Scoperti gli autori del raid al Classico

3 Maggio 2021

Indagini lampo della Digos sul blitz di alcuni giovani in via Venezia, finito sui social. Il Da Vinci condanna i suoi studenti

PESCARA. Urla, volgarità, bestemmie, cori da stadio contro il liceo Classico intonando lo slogan “Lo bruciamo sì o no”. E poi una pipì liberatoria sul portone della scuola di via Venezia intitolata a D’Annunzio, evidentemente poco gradita da un gruppo di giovani che ha effettuato una spedizione punitiva e l’ha anche ripresa con il cellulare, per poi pubblicare tutto su Instagram. Tra le frasi gridate e rivolte agli studenti di via Venezia nel video: «Rispetto per il Classico solo perché lo ha costruito il duce a forma di M» e «Non ve lo meritate il duce». Chiarissima, di contro, l’esaltazione di un altro liceo, lo scientifico Da Vinci, la scuola frequentata da alcuni degli autori di questa assurda notte brava, maggiorenni e minorenni, che si sono esposti in prima persona riprendendo i propri volti e “pubblicizzando” tutto sui social.

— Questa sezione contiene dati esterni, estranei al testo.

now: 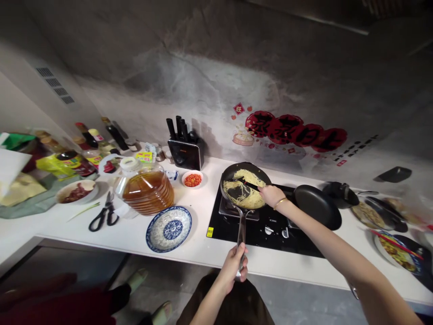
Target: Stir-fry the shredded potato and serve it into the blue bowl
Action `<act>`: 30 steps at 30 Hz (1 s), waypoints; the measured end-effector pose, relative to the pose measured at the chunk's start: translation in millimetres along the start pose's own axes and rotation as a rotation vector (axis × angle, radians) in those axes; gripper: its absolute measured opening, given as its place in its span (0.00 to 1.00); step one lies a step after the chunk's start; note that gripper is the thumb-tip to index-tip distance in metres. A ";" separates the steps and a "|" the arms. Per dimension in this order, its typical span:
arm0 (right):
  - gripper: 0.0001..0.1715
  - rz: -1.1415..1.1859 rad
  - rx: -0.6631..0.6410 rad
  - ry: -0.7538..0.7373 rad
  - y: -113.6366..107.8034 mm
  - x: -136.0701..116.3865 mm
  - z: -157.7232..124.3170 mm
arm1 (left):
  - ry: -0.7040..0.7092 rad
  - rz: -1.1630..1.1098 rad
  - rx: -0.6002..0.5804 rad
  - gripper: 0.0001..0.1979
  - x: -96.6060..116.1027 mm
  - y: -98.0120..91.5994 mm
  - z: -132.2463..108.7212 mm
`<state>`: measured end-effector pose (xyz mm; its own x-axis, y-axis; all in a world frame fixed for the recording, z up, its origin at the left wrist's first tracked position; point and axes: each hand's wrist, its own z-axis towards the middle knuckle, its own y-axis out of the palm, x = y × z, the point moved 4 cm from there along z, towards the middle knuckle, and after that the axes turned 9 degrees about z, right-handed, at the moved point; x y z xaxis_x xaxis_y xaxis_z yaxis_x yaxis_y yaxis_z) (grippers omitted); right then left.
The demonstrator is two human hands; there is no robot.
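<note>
A frying pan (227,179) sits over the left burner of the black gas hob (219,228). Pale yellow noodles (248,198) lie inside it, pushed toward the sides with a bare patch of pan showing. My left hand (234,266) is wrapped round the end of the pan's metal handle (241,232). Over the pan's right rim, my right hand (273,197) grips a black-handled spatula (251,185); its tip is down among the noodles and hard to make out.
A blue-and-white plate (171,228), a big oil jug (149,189), scissors (104,214) and a bowl of chopped red chilli (192,180) are left of the hob. Behind stands a knife block (185,154). Another black pan (316,207) rests on the right burner. A person's feet (138,279) show below left.
</note>
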<state>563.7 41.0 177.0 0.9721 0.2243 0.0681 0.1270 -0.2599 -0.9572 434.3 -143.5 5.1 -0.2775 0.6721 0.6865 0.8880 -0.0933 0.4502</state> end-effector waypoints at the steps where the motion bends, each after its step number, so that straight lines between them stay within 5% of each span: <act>1: 0.21 -0.006 -0.020 -0.006 -5.8 7.5 -9.7 | -0.003 -0.003 -0.001 0.26 0.3 0.3 0.0; 5: 0.20 -0.080 -0.085 -0.045 -39.2 48.3 -59.4 | -0.013 -0.011 -0.009 0.27 0.5 0.6 -0.1; 8: 0.19 -0.142 -0.123 -0.026 -40.9 62.0 -77.7 | -0.012 -0.022 -0.014 0.27 -0.4 0.0 0.1; 18: 0.24 0.018 0.105 0.189 22.4 55.5 -17.3 | -0.011 -0.009 -0.004 0.26 -2.1 -0.3 1.2; 22: 0.22 0.056 0.051 0.181 17.4 63.3 -13.4 | -0.023 -0.032 -0.008 0.26 -1.5 0.4 1.3; 26: 0.20 0.043 -0.024 0.041 -0.8 75.6 -46.5 | -0.020 -0.058 -0.010 0.26 -3.4 0.8 3.3; 30: 0.22 -0.119 0.000 -0.112 -2.6 58.2 -59.3 | -0.025 -0.052 0.000 0.26 -5.5 -0.8 3.1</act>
<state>631.7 -1.1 200.2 0.9220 0.3572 0.1494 0.2401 -0.2250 -0.9443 436.2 -144.8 -0.7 -0.3137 0.6940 0.6481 0.8727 -0.0582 0.4848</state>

Le immagini shock sono finite dopo poche ore, sabato mattina, all’attenzione della Digos, diretta da Irene Vizioli, che si è subito attivata per identificare i componenti del gruppo - partendo dai video finiti sui social - e arrivare, una volta completati gli accertamenti, alla loro segnalazione alla Procura se non anche ad una eventuale sanzione per il mancato rispetto della normativa anti-Covid. Al gruppetto potrebbe essere contestato di aver commesso atti contrari alla pubblica decenza.

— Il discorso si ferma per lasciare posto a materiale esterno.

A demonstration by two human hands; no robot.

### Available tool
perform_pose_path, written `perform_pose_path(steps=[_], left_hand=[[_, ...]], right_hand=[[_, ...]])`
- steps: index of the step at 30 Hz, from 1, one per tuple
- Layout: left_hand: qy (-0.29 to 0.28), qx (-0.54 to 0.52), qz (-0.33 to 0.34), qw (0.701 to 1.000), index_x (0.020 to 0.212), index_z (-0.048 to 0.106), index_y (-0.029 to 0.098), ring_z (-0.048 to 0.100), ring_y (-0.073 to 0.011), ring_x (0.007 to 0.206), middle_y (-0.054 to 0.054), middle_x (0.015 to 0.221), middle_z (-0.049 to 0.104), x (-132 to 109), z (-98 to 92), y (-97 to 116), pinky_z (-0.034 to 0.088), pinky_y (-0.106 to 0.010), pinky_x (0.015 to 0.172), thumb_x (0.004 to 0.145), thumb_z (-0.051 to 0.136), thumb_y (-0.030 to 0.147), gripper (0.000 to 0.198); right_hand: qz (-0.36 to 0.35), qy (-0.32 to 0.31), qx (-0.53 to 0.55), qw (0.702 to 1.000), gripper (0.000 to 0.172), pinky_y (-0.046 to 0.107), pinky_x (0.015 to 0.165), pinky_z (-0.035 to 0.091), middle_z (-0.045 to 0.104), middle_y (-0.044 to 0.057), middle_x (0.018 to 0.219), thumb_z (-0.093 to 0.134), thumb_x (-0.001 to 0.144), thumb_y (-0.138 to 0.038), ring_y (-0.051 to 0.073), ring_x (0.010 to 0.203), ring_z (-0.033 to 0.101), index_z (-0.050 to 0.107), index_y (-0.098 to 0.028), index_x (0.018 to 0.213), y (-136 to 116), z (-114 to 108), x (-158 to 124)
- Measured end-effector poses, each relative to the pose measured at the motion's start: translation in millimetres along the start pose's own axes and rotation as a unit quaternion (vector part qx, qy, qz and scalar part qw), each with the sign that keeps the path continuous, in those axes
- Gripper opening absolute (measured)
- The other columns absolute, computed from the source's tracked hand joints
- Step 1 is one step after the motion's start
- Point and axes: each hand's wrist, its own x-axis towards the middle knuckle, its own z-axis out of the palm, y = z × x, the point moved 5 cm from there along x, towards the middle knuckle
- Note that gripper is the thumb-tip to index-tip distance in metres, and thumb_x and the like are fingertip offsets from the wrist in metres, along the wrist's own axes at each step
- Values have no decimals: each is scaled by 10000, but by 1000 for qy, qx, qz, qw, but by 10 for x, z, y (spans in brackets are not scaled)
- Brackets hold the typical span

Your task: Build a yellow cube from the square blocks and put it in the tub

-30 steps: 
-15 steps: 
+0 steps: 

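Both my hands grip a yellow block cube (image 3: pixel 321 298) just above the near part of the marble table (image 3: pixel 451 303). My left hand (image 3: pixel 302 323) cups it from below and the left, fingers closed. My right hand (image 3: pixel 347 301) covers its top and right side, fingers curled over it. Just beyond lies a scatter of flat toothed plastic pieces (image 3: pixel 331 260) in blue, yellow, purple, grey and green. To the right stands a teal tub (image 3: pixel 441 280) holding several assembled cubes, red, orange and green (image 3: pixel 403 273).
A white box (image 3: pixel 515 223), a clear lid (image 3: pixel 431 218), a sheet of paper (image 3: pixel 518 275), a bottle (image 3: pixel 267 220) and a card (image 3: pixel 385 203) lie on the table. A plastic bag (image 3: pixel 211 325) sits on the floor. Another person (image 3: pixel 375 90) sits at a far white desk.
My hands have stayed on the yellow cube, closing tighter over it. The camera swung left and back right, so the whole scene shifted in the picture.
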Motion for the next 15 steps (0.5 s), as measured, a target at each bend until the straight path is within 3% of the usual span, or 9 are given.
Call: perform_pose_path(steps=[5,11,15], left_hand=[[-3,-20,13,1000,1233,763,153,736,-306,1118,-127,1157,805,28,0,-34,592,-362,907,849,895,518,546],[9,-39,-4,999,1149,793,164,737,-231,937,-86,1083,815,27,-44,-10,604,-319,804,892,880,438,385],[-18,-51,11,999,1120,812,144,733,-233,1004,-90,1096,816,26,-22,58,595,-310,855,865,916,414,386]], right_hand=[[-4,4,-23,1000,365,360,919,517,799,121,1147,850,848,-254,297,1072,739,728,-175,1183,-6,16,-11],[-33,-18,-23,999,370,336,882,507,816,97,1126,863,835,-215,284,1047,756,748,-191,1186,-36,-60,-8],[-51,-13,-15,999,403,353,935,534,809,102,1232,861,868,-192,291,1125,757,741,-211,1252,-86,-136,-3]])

La reazione delle due scuole è stata immediata. La dirigente del Da Vinci, Nora Ruggieri, si è detta «costernata» per l’accaduto e ha espresso «profonda solidarietà alla dirigente del Classico, Antonella Sanvitale, alla comunità e alle famiglie». Gli studenti del Da Vinci non si riconoscono nei fatti dell’altra notte, anzi lo hanno «condannato» e si sono «sentiti offesi che alcuni compagni si siano comportati in modo così vergognoso. E la condanna è arrivata anche dalle famiglie degli studenti così come dal consiglio di istituto e dal personale scolastico», dice sempre Ruggieri. «Seppure qualcuno potrebbe derubricare l’accaduto come bravata, si è trattato di un fatto gravissimo», ha proseguito parlando di «azione meschina». La scuola si è messa in contatto con alcuni degli studenti che hanno realizzato il raid e oggi questi studenti potrebbero essere accolti al Da Vinci con i genitori. Vengono descritti come giovani brillanti a lezione, educati e molto seguiti dalle famiglie e tra sabato e ieri hanno già mostrato di ravvedersi, il che non esclude la possibilità di una sanzione disciplinare nei loro confronti. Dal Classico, Sanvitale parla di «gesti riprovevoli, fatti inumani che ci chiedono innanzitutto di riprendere con più consapevolezza e gratitudine il nostro cammino a scuola, in tutte le scuole, per essere donne e uomini liberi». Dopo questo episodio, che preoccupa profondamente perché cela «un vuoto, una mancanza di consistenza», Sanvitale rilancia «la sfida educativa» propria della scuola. E ringrazia gli studenti del Classico che hanno reagito, «con appassionata energia, ripulendo in silenzio e con cura l’ingresso della scuola».